Steve is an alpaca breeder and carer. He owns a large farm in Mundaring, Western Australia. As part of his services, Steve charges alpaca owners $100 per week to care for their alpacas. For this amount Steve ensures that the alpacas are kept in a secure enclosing and feeds them as well as provides fresh clean water each day. At night Steve locks all the alpacas in his large barn. One morning Steve notices that one of the pregnant alpaca is off its food and displaying respiratory problems and producing nasal secretions. Steve attempts to call the alpaca’s owner, Bianca, by calling the contact number left by Bianca when she registered her details. The telephone is answered by Bianca’s housemate who explains that Bianca has gone to Ecuador for 3 weeks and is uncontactable for that period. Steve starts to explain to Bianca’s housemate about the alpaca’s condition but she hangs up and Steve is unable to get through again. Steve decides to keep an eye on the alpaca and the next morning the alpaca is a lot worse and had contracted a fever and was dehydrated. Steve fears that the alpaca may be suffering from a disease known as Bovine Viral Diarrhoea (BVD) and he again tries to telephone Bianca but the phone goes unanswered. Steve rings the veterinarian who attends and confirms that the alpaca is suffering from BVD and had a prenatally infected five-month-old foetus, which had already died, and needed to be aborted via emergency surgery. The veterinarian seeks Steve's permission and Steve agrees, knowing that without this surgery the alpaca will die. The alpaca is transported to the veterinarian’s surgery. The surgery is a complete success and the alpaca is back with Steve 3 weeks later. One day after this Bianca returns to collect her alpaca. Bianca is very pleased that the alpaca is alive but refuses to pay the extensive veterinarian’s bill and transportation costs adding up to $3500 and claims that since Steve authorised the surgery, he should be liable for its payment.
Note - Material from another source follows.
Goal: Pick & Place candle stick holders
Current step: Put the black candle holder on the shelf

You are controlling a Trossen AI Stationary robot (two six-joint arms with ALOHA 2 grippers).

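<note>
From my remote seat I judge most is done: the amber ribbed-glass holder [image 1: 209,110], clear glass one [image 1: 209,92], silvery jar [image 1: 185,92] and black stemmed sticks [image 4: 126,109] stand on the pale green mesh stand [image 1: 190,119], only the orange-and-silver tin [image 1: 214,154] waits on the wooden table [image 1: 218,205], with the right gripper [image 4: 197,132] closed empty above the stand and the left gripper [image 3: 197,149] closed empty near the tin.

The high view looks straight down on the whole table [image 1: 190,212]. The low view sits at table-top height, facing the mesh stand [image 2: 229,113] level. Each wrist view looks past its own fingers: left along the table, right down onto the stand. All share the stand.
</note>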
Required: Advise Steve if he is liable for this $3500 bill or is there something Steve can argue to avoid this liability? (20 Marks)
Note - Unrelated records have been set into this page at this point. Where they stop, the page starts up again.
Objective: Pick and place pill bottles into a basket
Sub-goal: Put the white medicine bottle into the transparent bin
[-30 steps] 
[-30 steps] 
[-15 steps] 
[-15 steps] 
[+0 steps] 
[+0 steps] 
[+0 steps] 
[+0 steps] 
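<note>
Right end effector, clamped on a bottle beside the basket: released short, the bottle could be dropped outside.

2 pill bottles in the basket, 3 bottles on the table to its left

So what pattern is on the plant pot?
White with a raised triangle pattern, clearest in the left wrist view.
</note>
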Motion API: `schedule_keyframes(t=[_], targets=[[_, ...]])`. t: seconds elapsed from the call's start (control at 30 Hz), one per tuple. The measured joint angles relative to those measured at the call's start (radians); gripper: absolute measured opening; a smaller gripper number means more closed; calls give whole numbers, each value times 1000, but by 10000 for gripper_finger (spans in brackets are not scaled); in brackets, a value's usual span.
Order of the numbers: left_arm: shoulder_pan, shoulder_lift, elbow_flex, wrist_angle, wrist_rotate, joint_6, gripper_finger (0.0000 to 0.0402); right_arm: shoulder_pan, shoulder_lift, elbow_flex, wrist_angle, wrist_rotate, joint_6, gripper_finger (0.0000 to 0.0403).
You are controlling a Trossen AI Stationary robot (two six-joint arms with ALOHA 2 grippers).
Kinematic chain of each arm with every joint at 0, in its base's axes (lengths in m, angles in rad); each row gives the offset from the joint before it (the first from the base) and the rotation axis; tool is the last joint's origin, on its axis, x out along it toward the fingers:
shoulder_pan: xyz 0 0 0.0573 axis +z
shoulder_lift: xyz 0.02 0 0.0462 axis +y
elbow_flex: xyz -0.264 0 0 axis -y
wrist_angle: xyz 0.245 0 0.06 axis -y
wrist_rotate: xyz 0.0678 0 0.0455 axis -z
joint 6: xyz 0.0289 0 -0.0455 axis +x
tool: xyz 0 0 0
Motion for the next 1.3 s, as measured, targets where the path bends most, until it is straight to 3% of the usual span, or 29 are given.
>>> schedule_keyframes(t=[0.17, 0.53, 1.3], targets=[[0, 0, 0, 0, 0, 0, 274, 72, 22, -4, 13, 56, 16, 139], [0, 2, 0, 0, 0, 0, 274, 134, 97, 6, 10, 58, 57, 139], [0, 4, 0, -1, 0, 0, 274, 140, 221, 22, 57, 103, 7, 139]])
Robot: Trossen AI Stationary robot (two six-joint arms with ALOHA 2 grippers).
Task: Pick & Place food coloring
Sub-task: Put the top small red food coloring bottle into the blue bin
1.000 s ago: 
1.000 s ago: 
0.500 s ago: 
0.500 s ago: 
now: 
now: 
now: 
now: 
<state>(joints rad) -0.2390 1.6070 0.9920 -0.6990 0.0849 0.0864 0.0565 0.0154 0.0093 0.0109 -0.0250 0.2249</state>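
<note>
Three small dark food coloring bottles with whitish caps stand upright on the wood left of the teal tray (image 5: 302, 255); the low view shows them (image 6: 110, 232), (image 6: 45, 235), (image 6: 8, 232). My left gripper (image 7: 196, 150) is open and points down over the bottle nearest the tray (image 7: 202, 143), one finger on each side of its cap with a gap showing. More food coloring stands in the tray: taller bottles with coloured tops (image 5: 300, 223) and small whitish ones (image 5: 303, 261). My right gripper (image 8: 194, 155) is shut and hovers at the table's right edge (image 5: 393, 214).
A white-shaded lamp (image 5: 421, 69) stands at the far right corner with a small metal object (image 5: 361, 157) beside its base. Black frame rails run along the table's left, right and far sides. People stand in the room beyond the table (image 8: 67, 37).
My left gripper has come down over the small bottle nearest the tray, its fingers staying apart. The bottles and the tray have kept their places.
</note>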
Restrict your analysis to legal principles and cases covered in Agency Law only.
Facts and Issue
Alpaca was given in S’s custody by B, was suffering from disease, where surgery was the only option. S in the view to save the life of alpaca, authorised the surgery to be done, on failing to contact B on several attempts. Surgery was successful. B, refused to pay the costs for surgery
Whether, S, was liable to pay the costs for surgery and also, whether, S can avoid his liability.
Rule of Law
In the relationship of agency, the principal authorises the agent, and becomes liable for the action of the agent to the third party in the course of the business.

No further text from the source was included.